This peculiar sequence of events was documented for a large terrestrial ecosystem by Looy et al. 1999) who examined the palynological record of the forests of Europe. In the Lopingian Late Permian), Europe was covered in conifer forests. At the end-Permian, the conifers simply disappear. For the Induan and most of the Olenekian, the region was covered by Pleuromeia- dominated lycopsid stands. During this period, soil formation was low. Apparently the total biomass of lycopsids was not particularly impressive, or the rate of erosion was unusually high. Probably both factors played a part, as there were few tree- sized species, and the soils would not have been strongly held. This may well have been a world- wide phenomenon, in view of the global absence of Early Triassic coal deposits. Then, late in the Olenekian, the lycopsids were rapidly replaced by a transitional flora of low, shrub- like, and rather simple conifers. Within half a million years, this was succeeded by open, Voltzia-dominated conifer forests, not so different from the original cover of the Lopingian.

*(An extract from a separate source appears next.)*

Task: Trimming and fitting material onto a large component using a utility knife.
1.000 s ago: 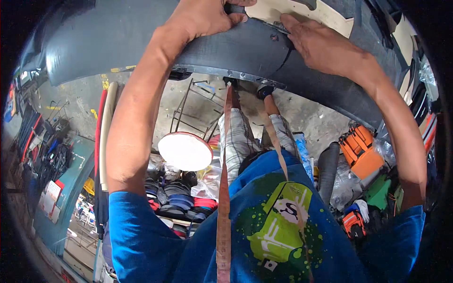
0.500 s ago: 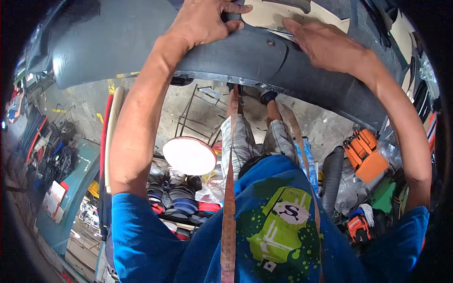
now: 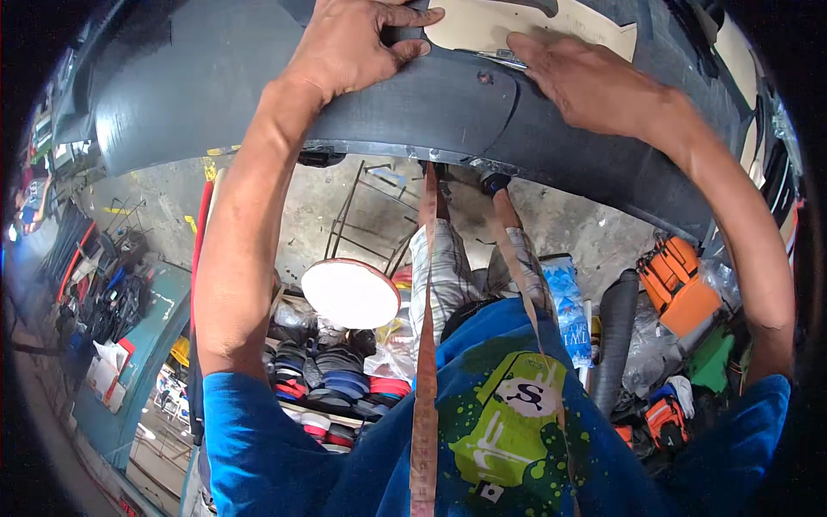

The authors point out that the succession resembles the recovery patterns after the Wisconsin glaciation at the beginning of the Holocene -- but several thousand times slower. The comparison may be inexact. We do not yet know enough details of the Early Triassic recovery to attempt a rigorous comparison, and Holocene grasses are very unlike lycopsids. Still, the comparison is an interesting model. What could possibly have slowed a process which ought to have taken a few hundred years and stretched it out to five million? Climate is not the answer. Looy et al. point out that the same warm, semi- arid conditions are believed to have prevailed before, during and after the Early Triassic. They suggest that the appropriate conifers were all extinct and that tree- sized conifers simply needed time to re-evolve.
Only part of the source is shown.